Monthly Archives: March 2007

Baby Pictures

Sometimes you’ve got to take advantage of having a personal blog. Doing a file transfer between computers tonight and found these. The one with my dad looks so much like me! I promise to return to regularly scheduled posts about stuffy internet matters soon.

Twitter’s Downtime

How much growth has Twitter lost because of all the time it’s unavailable? I have never engaged in sustained use of a web app that is down this much – I can imagine large numbers of other people just walk away and never come back. Everybody says Evan Williams has struck gold in this wildly succesful new service – but I’m sure he knows there’s a real risk of that never proving true do to constant service problems. Good luck to the Twitter folks – I sure wish the site was up!

NetSquared Putting Money Where Their Mouths Are

I used to work for a wonderful nonprofit tech project called NetSquared – great people doing awesome work. They’re about to have the second annual NetSquared conference and here’s the text of an email they sent out – check it out and help them help awesome nonprofit groups if you can. Billy Bicket, the author of the email below and a very smart man, tells me that this year is going to be very different than nonprofit events in the past. I think you’ll agree.

You already know that we are going to do it again.
NetSquared Year Two (N2Y2) is set for Cisco on May 29 and 30. Last year
was a great conversation. This year, it’s all about action.

We will be bringing together the resources – money, talent, and
committed individuals – to accelerate 20 social benefit technology
projects. Those 20 projects will have a chance to compete for cash from
the NetSquared Innovation Fund, which will be awarded at the conference,
following a NetSquared community vote.

There’s a lot to making those two sentences happen. We all have plenty
of to dos – some are ours and some are yours.

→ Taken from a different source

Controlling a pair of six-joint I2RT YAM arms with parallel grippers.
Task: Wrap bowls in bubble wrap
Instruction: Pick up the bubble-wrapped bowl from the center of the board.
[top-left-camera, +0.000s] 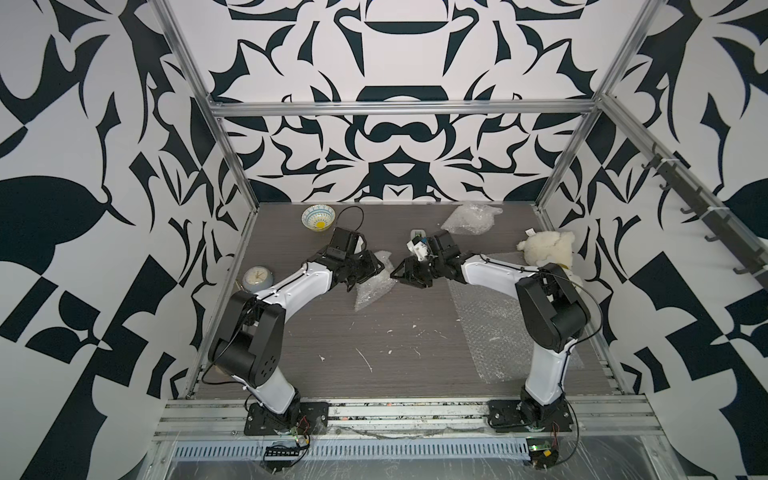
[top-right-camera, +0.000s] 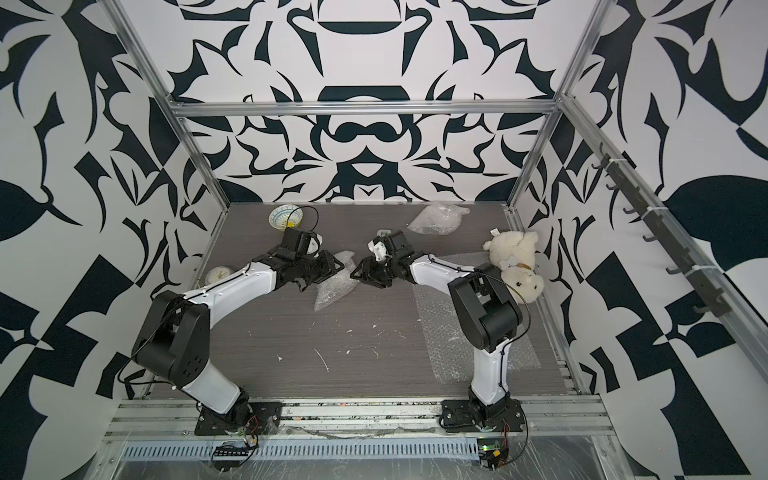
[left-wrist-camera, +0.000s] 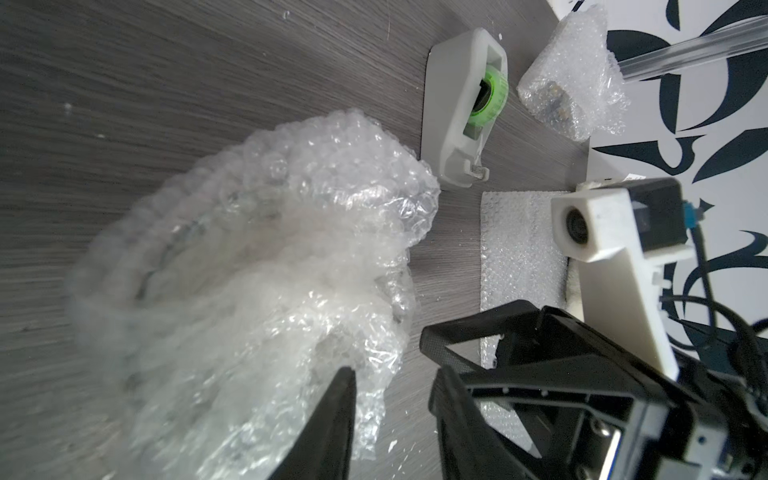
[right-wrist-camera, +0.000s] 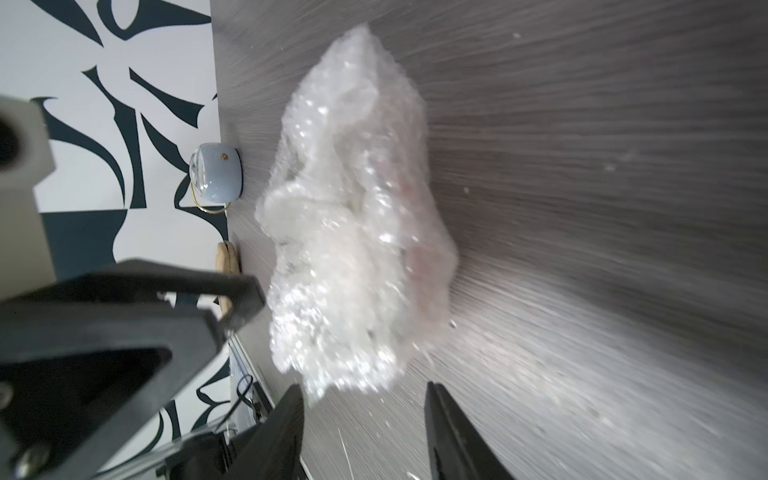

Our own Billy Bicket has spent the last 30 days working with key
advisors (find the N2Y2 Advocates, to date, and Advisors here
http://www.netsquared.org/2007/partner/advocates) to hone the guidelines
for those 20 projects. When projects are nominated they are posted here
http://www.netsquared.org/projects.

Now, we’re turning the process over to you. We’re looking for a total of
20 Featured Projects. You (or the project itself) can submit nominations
here. On 4/6, we’re closing the nominations; and on 4/9, we’ll start the
voting. On 4/16 we’ll announce the winners. Two reps from each of the 20
Featured Projects will receive an all-expense paid trip to NetSquared.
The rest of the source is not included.